Na parede dos fundos do sacolão há uma foto emoldurada de Seu Manoel. Muitos que o conheceram, ao passarem por seu retrato, dá um sorriso por lembrar do seu carisma e bondade que espalhou através dos anos pelo bairro. Se não fosse a sua morte natural com noventa e cinco anos, em dois mil e vinte dois ele completaria cento e cinco anos. Uma idade difícil de chegar, mas era inevitável não pensar que um homem como aquele não pudesse ser eterno e continuar a distribuir a sua generosidade para o mundo. Foi olhando para essa foto ao pegar uma penca de bananas para enfeitar a mesa da ceia, que Cleiton lembrou de seus avós e, claro, o acidente pela manhã com seu Euzébio.
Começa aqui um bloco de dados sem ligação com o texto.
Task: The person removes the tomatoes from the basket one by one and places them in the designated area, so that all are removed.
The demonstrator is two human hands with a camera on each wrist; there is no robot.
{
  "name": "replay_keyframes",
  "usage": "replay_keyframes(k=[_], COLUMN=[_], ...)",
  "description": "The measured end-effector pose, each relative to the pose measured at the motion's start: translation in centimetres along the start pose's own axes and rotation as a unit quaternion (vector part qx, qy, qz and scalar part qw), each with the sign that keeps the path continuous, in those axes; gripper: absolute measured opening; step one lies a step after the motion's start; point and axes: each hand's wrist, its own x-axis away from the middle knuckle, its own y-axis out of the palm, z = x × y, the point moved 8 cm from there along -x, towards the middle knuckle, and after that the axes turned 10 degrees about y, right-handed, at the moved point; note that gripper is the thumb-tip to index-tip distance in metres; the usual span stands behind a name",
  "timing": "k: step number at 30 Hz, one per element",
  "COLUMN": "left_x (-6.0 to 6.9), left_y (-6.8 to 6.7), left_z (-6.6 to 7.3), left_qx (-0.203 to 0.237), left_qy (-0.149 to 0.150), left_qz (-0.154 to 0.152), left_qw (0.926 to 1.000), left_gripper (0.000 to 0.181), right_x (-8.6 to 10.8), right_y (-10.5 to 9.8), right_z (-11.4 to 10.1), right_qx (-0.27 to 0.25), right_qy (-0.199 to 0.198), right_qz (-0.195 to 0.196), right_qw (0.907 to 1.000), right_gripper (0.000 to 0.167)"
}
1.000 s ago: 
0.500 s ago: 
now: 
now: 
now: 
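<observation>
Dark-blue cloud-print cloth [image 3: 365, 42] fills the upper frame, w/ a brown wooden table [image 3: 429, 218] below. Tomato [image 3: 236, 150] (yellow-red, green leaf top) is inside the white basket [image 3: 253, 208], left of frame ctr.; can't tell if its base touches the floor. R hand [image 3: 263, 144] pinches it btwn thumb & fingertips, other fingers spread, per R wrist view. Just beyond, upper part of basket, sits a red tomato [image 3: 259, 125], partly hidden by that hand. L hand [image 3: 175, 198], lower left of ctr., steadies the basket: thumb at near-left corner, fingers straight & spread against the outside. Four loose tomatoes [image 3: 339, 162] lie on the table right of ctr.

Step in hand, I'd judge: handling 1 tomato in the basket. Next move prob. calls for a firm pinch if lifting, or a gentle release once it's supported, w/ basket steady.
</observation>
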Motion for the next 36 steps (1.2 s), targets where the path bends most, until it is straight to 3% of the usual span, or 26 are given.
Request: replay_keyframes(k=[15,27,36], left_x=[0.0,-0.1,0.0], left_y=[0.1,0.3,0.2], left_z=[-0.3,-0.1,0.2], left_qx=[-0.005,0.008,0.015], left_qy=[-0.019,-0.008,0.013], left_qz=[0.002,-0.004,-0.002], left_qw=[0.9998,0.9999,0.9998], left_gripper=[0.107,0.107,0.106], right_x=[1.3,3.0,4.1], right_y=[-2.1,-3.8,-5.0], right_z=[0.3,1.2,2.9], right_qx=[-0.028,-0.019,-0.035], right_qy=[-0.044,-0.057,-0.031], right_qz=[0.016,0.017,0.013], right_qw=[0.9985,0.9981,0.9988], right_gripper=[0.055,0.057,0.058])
- Que todos que amo vivam o suficiente e com honra, assim como o senhor Seu Maneu. - Pensou alto, mas o sorriso com a boca contraída e os olhos marejados foram mais altos e sinceros. - Que do alto o senhor reze por mim na Europa, farei muitos gols e dedicarei o primeiro ao senhor.
Noutra ponta, pegando algumas mangas, Seu Venerando observava o neto com orgulho. Não podia ouvir o que ele cochichava olhando aquela foto de uma celebridade local, mas tinha certeza que o sentimento que ele exprimia era de bondade.
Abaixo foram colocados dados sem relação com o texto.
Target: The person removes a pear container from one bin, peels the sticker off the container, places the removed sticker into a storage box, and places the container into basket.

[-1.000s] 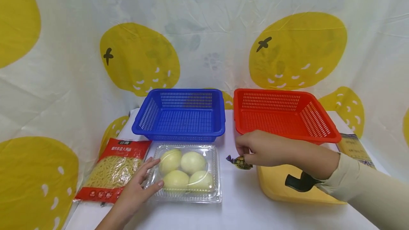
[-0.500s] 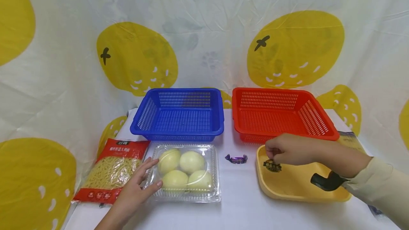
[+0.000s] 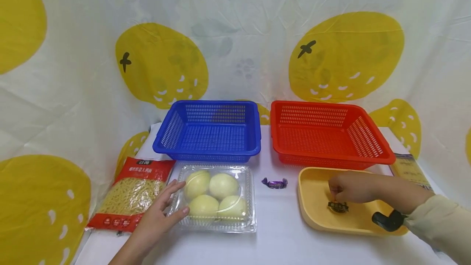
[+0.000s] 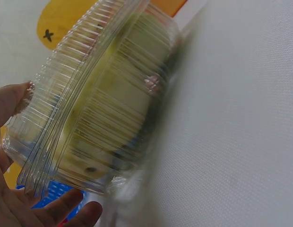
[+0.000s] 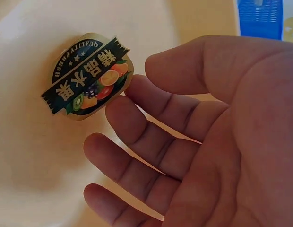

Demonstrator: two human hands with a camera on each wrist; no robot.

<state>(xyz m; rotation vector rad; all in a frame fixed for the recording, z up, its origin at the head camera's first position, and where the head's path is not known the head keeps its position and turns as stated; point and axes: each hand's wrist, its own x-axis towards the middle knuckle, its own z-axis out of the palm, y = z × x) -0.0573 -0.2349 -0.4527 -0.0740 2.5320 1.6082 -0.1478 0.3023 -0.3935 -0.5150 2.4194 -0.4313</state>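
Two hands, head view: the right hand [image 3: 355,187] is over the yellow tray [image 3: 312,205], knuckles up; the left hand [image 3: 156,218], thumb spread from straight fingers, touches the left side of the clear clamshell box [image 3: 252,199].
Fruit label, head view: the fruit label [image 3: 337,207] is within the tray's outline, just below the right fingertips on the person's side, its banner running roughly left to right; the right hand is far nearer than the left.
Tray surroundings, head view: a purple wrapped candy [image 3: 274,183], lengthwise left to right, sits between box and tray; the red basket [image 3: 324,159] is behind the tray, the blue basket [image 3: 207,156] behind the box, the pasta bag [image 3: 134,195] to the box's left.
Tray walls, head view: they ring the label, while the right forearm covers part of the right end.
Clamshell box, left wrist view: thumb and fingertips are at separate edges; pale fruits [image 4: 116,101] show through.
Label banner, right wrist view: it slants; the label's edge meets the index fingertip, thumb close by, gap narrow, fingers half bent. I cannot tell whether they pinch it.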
Quando deu dez vinte e três horas da noite, com tudo pronto, todos estavam morrendo de cansaço. Não era por menos, construíram uma ceia de ano novo, cheia de guloseimas e um pouco mais em poucas horas. O que levaria o dia inteiro, levou apenas cinco horas. Havia cansaço, mas a felicidade era maior. Sentados na sala assistindo uma programação de final de ano, todos conversavam, bicavam uma sobremesa e outra e curtiam o chegar do próximo ano. Nesta casa, não houve o contar da chegada do Réveillon, pois estavam distraídos demais com sorrisos carinhosos. Porém, quando os fogos começaram, foram ao quintal olhar o céu, os vizinhos festejando, os cachorros, latindo, os gatos miando... Nesta magia luminosa, se abraçaram, deram-se felicitações e, por uns segundos, mesmo com poucos fogos no céu, ficaram olhando para cima esperando alguma coisa acontecer. Não tinham pedidos a fazer ou esperavam algum milagre, mas todos esperavam uma brisa tapear suas faces. E quando ela chegou, suspiraram baixo, fecharam os olhos, soltaram o ar e sorriram sutilmente.
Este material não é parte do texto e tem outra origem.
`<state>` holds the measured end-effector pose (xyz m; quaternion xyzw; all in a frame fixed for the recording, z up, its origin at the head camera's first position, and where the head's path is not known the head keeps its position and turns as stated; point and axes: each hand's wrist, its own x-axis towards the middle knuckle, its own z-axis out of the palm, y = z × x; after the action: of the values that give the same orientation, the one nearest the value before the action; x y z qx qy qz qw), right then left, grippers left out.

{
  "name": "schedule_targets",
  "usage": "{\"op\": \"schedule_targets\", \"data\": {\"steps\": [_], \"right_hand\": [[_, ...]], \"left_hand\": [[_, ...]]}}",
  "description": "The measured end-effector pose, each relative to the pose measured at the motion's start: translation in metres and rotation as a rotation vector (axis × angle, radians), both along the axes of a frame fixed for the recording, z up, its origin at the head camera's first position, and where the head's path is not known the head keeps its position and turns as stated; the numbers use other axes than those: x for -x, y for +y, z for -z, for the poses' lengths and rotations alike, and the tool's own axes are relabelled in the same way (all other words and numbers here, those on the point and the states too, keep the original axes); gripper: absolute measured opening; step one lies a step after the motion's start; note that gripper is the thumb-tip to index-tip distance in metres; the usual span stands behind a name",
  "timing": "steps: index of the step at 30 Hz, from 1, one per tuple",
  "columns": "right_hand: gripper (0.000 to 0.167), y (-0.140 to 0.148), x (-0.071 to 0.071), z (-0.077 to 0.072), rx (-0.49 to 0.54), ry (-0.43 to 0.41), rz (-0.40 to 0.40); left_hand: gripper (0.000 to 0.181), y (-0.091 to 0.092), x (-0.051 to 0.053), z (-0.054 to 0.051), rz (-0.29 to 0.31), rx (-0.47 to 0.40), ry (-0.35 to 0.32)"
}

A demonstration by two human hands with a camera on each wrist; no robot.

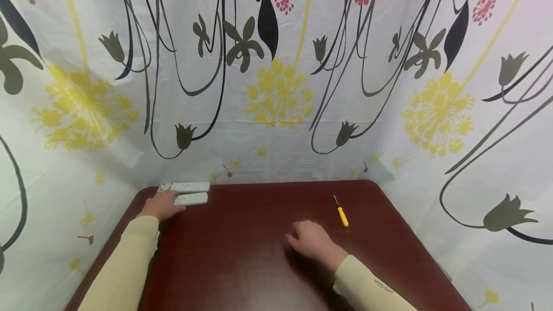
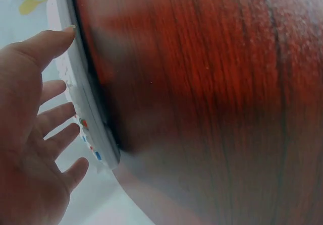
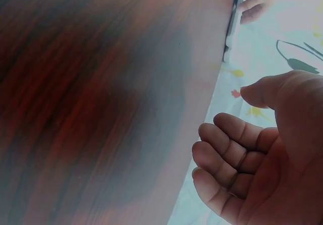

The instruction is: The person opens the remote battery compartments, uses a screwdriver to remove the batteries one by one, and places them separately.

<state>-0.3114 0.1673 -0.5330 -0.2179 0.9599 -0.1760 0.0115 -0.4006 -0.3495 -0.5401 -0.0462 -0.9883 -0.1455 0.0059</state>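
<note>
Two white remote controls lie side by side at the back left of the table. My left hand [image 1: 161, 205] is over their left ends in the head view. In the left wrist view the left thumb [image 2: 58, 41] is at the side edge of the nearer remote control [image 2: 83, 78], and the other fingers spread above its buttons without curling round it. The farther remote control [image 1: 190, 186] lies just behind. My right hand [image 1: 314, 242] hovers low over the middle right of the table, fingers loosely curled and holding nothing. Nearest to it is a yellow-handled screwdriver [image 1: 342, 216].
A dark red wood-grain table [image 1: 242, 248] spreads out below both hands. A white curtain [image 1: 268, 152] printed with flowers and stems hangs close around its back and sides.
</note>
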Motion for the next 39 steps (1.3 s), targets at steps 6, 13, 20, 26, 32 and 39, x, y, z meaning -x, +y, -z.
{"op": "schedule_targets", "data": {"steps": [6, 13, 20, 26, 32, 39], "right_hand": [[0.027, 0.001, -0.001, 0.002, -0.004, -0.005, -0.003], [0.027, 0.003, 0.0, 0.003, 0.001, -0.011, 0.003], [0.027, 0.004, -0.001, 0.003, -0.002, -0.02, 0.005], [0.027, 0.004, -0.002, 0.001, 0.004, -0.018, 0.001], [0.027, 0.003, -0.003, 0.0, 0.002, -0.014, -0.002], [0.027, 0.002, -0.004, -0.002, 0.007, -0.018, -0.006]], "left_hand": [[0.072, 0.005, 0.001, -0.002, 0.001, 0.011, -0.042], [0.073, 0.004, 0.0, -0.003, 0.001, 0.04, -0.037], [0.066, 0.002, 0.001, 0.001, -0.002, 0.046, -0.026], [0.059, 0.0, -0.001, 0.002, 0.018, 0.015, -0.023], [0.059, -0.003, -0.005, 0.002, 0.034, -0.014, -0.033], [0.057, -0.004, -0.012, 0.002, 0.063, -0.009, -0.019]]}}
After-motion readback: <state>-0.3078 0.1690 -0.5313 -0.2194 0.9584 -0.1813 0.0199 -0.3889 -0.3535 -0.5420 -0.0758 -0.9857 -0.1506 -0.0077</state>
Costumamos pedir muitas coisas ao novo ano que nos presenteia, mas para esta família, um pedido óbvio era feito em conjunto: Que todos se mantivessem unidos com essa energia em todos os dias do ano. Talvez fosse um pedido impossível, afinal, a felicidade eterna, soberana e constante é um sonho pueril de mentes solitárias, mas isso não importava; só queriam poder sentir essa sensação o máximo de tempo possível.
Após mais alguns minutos conversando no quintal, outros no sofá, o cansaço começou a bater mais forte. A gostosa sensação de pertencimento não lhes permitiu catalogar os primeiros a ir dormir, apenas foi um, depois dois, mais dois... E quando a noite estava no ápice, todos já estavam dormindo e sonhando com um dia seguinte tão bom quanto a virada de réveillon que amanheceu mal, deu esperanças a tarde e anoiteceu com cumplicidade e amor familiar.